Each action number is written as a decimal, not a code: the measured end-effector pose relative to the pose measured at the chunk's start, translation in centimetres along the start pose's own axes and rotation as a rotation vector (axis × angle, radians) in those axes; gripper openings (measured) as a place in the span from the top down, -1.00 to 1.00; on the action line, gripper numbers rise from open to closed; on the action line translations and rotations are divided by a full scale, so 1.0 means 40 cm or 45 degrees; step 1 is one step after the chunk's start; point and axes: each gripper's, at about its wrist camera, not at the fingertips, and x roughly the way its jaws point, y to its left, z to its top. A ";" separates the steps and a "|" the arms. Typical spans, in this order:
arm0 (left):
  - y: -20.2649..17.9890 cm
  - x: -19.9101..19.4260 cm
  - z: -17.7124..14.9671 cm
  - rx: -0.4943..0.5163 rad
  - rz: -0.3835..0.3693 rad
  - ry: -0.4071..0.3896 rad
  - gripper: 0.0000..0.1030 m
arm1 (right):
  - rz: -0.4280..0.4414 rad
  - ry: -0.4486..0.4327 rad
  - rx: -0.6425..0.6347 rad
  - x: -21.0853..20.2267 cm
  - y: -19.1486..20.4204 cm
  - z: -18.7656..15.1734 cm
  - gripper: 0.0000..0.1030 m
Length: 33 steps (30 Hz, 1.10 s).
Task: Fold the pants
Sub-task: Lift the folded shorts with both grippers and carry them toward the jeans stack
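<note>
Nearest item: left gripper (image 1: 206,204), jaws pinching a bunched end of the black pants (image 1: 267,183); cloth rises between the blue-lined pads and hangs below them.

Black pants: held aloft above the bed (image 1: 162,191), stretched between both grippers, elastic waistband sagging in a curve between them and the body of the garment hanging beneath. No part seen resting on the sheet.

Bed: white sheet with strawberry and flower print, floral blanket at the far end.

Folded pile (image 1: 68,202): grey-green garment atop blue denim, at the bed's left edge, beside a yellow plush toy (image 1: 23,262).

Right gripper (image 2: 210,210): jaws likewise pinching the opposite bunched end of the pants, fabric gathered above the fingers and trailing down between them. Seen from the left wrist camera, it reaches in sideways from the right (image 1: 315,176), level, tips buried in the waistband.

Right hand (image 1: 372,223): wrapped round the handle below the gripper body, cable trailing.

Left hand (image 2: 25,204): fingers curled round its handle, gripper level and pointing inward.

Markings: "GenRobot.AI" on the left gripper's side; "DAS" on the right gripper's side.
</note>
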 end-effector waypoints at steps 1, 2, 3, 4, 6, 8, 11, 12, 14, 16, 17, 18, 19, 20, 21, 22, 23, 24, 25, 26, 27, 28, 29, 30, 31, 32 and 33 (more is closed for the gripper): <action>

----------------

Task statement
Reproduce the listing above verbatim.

Result of the task
Each action number is written as a decimal, not a code: the measured end-effector pose relative to the pose measured at the chunk's start, translation in centimetres along the start pose's own axes and rotation as a rotation vector (axis × angle, radians) in those axes; gripper openings (measured) as a place in the span from the top down, -1.00 to 1.00; on the action line, gripper numbers rise from open to closed; on the action line translations and rotations are divided by a full scale, so 1.0 means 40 cm or 45 degrees; step 1 is one step after the chunk's start; point and axes: each gripper's, at about its wrist camera, not at the fingertips, and x roughly the way its jaws point, y to its left, z to its top. A ";" separates the steps and a "|" the arms. Typical spans, in this order:
arm0 (left):
  - y: -20.2649..17.9890 cm
  - x: -19.9101..19.4260 cm
  - z: -17.7124..14.9671 cm
  - rx: -0.4943..0.5163 rad
  - rz: -0.3835..0.3693 rad
  - ry: -0.4071..0.3896 rad
  - gripper: 0.0000..0.1030 m
arm1 (right):
  - rz: -0.4280..0.4414 rad
  - ry: -0.4486..0.4327 rad
  - rx: -0.6425..0.6347 rad
  - x: -21.0853..20.2267 cm
  - y: -19.1486..20.4204 cm
  - z: -18.7656..15.1734 cm
  - gripper: 0.0000..0.1030 m
Length: 33 steps (30 Hz, 1.10 s).
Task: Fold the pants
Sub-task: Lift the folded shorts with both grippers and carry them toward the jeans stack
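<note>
Nearest item: left gripper (image 1: 206,204), jaws pinching a bunched end of the black pants (image 1: 267,183); cloth rises between the blue-lined pads and hangs below them.

Black pants: held aloft above the bed (image 1: 162,191), stretched between both grippers, elastic waistband sagging in a curve between them and the body of the garment hanging beneath. No part seen resting on the sheet.

Bed: white sheet with strawberry and flower print, floral blanket at the far end.

Folded pile (image 1: 68,202): grey-green garment atop blue denim, at the bed's left edge, beside a yellow plush toy (image 1: 23,262).

Right gripper (image 2: 210,210): jaws likewise pinching the opposite bunched end of the pants, fabric gathered above the fingers and trailing down between them. Seen from the left wrist camera, it reaches in sideways from the right (image 1: 315,176), level, tips buried in the waistband.

Right hand (image 1: 372,223): wrapped round the handle below the gripper body, cable trailing.

Left hand (image 2: 25,204): fingers curled round its handle, gripper level and pointing inward.

Markings: "GenRobot.AI" on the left gripper's side; "DAS" on the right gripper's side.
</note>
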 end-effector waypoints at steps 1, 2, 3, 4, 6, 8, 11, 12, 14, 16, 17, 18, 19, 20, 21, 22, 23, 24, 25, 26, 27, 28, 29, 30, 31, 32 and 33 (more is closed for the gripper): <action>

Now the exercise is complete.